# Driving the six-speed in stop and go traffic



## CrazyAL (Jan 30, 2006)

Hey guys. I am in the market for an 06 GTO. I will be purchasing one in the next couple of months. I currently live in MS and traffic is no problem. I am moving to Houston in September of this year. I was wondering if anyone routinely got into traffic jams with their 6-speed cars? How well does it behave? I figured with 400 ftlbs of torque it would be fairly manageable in slow driving (not having to change gears a lot). I drove an 05 with a 6-spd and one with an auto. The auto is obviously not near as much fun. Any thoughts or advice is much appreciated. First post, love the forum.


----------



## the3car (Dec 30, 2005)

i drive my '06 6 speed every day in rush hour chicago traffic. it drives wonderfully. i wouldn't give up the manual for anything. believe it or not the clutch action is pretty effortless. i highly recommend a gto 6 speed, you won't regret it!


----------



## nineball481 (Jan 3, 2006)

your mileage goes to sh1t in stop&go traffic. Then again, we don't buy these cars for the mileage:cool


----------



## fergyflyer (Apr 18, 2005)

I always did the 2-4 deal in traffic. You can start out just fine in 2nd, then hold it a little higher than normal and go to 4th. It saves some shifting and clutch work, plus with the torque you can shoot into gaps with 2nd better than just about anybody. This also eliminates skip shift. 

The shifter seems rubbery and not very precise. I couldn't recomend the B&M shifter from my experience, but the GMM seems to get great reviews. The Clutch is very light and releases high in the pedal, so it is easy to use in traffic. 
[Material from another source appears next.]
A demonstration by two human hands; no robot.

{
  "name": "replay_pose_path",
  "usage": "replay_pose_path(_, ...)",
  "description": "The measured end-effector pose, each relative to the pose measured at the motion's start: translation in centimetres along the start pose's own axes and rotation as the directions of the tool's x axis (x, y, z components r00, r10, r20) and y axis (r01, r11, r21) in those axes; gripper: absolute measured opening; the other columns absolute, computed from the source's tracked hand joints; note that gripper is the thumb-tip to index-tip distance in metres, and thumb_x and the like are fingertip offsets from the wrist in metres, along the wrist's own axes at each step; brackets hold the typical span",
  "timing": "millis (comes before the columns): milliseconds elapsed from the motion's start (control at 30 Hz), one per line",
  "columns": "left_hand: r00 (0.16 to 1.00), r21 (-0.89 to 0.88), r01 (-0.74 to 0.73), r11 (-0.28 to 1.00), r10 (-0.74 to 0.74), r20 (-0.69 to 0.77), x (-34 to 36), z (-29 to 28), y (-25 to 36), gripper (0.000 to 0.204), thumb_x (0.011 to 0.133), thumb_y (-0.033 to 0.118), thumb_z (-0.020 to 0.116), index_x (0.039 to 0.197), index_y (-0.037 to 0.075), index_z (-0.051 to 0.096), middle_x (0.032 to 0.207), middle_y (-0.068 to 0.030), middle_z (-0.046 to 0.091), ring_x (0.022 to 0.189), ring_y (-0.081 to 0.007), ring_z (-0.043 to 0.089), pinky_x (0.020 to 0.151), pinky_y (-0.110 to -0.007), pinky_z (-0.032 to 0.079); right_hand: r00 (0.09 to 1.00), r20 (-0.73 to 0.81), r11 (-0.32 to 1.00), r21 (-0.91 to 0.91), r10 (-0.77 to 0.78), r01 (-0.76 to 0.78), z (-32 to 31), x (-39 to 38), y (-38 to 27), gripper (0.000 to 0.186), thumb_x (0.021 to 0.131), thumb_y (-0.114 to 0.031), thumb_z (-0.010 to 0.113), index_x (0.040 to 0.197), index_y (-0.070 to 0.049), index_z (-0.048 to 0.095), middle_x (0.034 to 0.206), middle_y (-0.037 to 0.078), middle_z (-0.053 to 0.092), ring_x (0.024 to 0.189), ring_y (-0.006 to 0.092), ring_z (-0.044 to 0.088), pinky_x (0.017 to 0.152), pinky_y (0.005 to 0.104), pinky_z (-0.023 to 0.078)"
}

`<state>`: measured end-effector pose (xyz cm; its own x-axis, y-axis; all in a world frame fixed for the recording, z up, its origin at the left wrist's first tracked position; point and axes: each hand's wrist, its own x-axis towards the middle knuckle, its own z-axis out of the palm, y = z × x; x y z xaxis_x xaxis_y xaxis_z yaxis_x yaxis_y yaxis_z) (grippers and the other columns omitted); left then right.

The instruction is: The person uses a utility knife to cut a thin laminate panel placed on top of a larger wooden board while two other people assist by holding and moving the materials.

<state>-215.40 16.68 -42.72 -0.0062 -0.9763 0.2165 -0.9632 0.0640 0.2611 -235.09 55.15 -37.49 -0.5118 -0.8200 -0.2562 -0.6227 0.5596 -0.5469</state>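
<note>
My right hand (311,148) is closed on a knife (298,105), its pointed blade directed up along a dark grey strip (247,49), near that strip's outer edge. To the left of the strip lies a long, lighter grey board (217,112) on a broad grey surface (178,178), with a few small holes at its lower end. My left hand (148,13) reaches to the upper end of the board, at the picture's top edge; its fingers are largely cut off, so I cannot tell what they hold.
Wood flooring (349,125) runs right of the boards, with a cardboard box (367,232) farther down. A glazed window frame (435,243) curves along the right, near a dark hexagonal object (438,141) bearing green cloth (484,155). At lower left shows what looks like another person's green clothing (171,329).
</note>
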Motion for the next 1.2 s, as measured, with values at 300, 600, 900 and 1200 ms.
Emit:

Performance wise there is not much difference between the auto and the stick in the GTO.


----------



## raven1124 (Sep 23, 2005)

It can get old real quick, but I have bad knee problems too. Otherwise it's not to bad.


----------



## CrazyAL (Jan 30, 2006)

*Thanks*

Thanks a lot guys. I will take all that into consideration. Looks like the six speed is gonna be the way I go. I might have to hit the leg machines at the gym a little more!:willy:


----------



## Taka2005 (Sep 2, 2005)

The Goat's got so much torque that it's very easy to crawl in traffic by simply feathering the clutch. No gas needed. I also use the "2nd gear" trick that someone else mentioned. Can't do that in my 4-banger Mazda!


----------



## PEARL JAM (Sep 6, 2005)

CrazyAL said:


> Thanks a lot guys. I will take all that into consideration. Looks like the six speed is gonna be the way I go. I might have to hit the leg machines at the gym a little more!:willy:


You won't need to after driving a 6 speed in trafic for a month!! lol:lol:


----------



## QwkRed05GTO (Oct 17, 2005)

Also - if you just let the clutch out slowly into 1st, you do not need to apply has and the GTO will not buck or stall like all other manual vehicles. has some throttle control that automatically applies just enough throttle. Pretty cool feature in traffic.

I have the 6M, but I live in Toledo, Oh and we have pretty light traffic. If I knew I was going to be stuck in traffic every day, I'd buy an auto car - probably the Pontiac GXP - shifting gears is fun, but not in bumper to bumper everyday. Just my 2 cents.


----------



## jortegasr (Nov 4, 2005)

I live in the Houston area and I wouldn't give up my m6. I drive from Spring, which is just north of Houston, all the way to Hobby Airport area. I also do the 2nd to 4th in traffic. The car is a blast and like you said the 6 speed is a lot more fun! 

Good luck with your purchase. What color are you looking at.


----------



## dealernut (Oct 22, 2005)

I do the 2-4 transition also. I leave 1st gear alone unless I want to go fast to sneak a spot.


----------



## Groucho (Sep 11, 2004)

I have more miles on my Holden than probably anyone in the country (possible the world?), much of that in LA traffic. 

The clutch on theses cars are great, light action and good engagement. The torque of the engines helps as well. 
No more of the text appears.